Before this Commission, and apparently as a PVGID trustee, Mr. Newell was abrasive, confrontational, and imperious.  While these qualities can be quite useful in some situations, they acted like salt in the wounds of the PVGID’s residents, all of whom were suffering from the intractable difficulties inherent in the operation of the district.  The incivility between Mr. Newell and his constituents undermined any cooperative spirit among the similarly situated denizens of Palomino Valley and exacerbated an already unpleasant situation. 

 

Nonetheless, rudeness and imperiousness do not constitute violations of the Ethics in Government Law, no matter how egregious.  The ballot box is the proper forum to address unlikable public servants.  Our surmise is that Mr.
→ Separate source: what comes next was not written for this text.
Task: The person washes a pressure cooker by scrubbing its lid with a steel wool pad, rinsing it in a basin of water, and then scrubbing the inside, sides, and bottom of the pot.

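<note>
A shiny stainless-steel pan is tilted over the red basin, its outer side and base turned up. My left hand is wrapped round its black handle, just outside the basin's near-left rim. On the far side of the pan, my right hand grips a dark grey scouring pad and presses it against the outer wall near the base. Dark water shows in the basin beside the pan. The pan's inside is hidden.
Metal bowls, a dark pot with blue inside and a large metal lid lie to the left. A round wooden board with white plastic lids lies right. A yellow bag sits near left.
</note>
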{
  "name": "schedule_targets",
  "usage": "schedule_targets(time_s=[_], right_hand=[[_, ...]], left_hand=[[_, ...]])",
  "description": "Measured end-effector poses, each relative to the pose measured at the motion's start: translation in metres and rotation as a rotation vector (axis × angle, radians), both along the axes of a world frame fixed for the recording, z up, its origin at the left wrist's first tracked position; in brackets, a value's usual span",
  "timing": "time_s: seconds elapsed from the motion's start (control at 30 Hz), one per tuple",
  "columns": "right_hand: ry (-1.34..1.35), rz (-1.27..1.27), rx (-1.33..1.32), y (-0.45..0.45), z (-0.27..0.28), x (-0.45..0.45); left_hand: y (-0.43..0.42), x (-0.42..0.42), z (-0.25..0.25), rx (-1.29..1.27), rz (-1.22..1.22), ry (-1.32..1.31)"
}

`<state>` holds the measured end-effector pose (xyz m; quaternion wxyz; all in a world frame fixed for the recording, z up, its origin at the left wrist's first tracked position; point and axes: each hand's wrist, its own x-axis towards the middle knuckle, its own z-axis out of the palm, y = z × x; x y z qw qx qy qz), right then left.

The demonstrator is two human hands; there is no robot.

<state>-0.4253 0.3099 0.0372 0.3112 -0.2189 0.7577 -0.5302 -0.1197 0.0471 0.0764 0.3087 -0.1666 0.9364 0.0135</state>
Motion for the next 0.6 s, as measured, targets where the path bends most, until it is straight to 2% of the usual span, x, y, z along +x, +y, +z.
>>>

Newell’s obstreperous manner invited the scrutiny of the PVGID’s residents and that in such an unfriendly atmosphere, any improvement of Sharrock Road, no matter how justified, would be suspect.  Regardless, the substantial evidence in this matter showed that Mr. Newell did not personally benefit from the maintenance of Sharrock Road in an unwarranted way because the maintenance of Sharrock Road was made in accordance with the reasonable and necessary priorities assigned by the PVGID board.  It simply cannot be unwarranted for a cash-strapped district to expend its precious resources maintaining its most necessary roads first and best according to a rational priority system, even where some of the better maintained roads run adjacent to property owned by one of the district’s trustees.

 

For these reasons, Mr. Newell did not violate NRS 281.481(2).

 

CONCLUSION

 

Neither Mr. Claypool, Mr. McGuire, nor Mr. Newell violated NRS 281.481(2).

 

COMMENT

 

It is specifically noted that the foregoing Opinion applies only to these specific facts and circumstances.  The provisions of the Nevada Revised Statutes quoted and discussed above must be applied on a case-by-case basis, with results which may vary depending on the specific facts and circumstances involved.

  

DATED:  June 30, 1999.

 

NEVADA COMMISSION ON ETHICS

 

By:   /s/  MARY E. BOETSCH, Chairman

 



[1] NRS 281.481(2) provides:

A public officer or employee shall not use his position in government to secure or grant unwarranted privileges, preferences, exemptions or advantages for himself, any member of his household, any business entity in which he has a significant pecuniary interest, or any other person.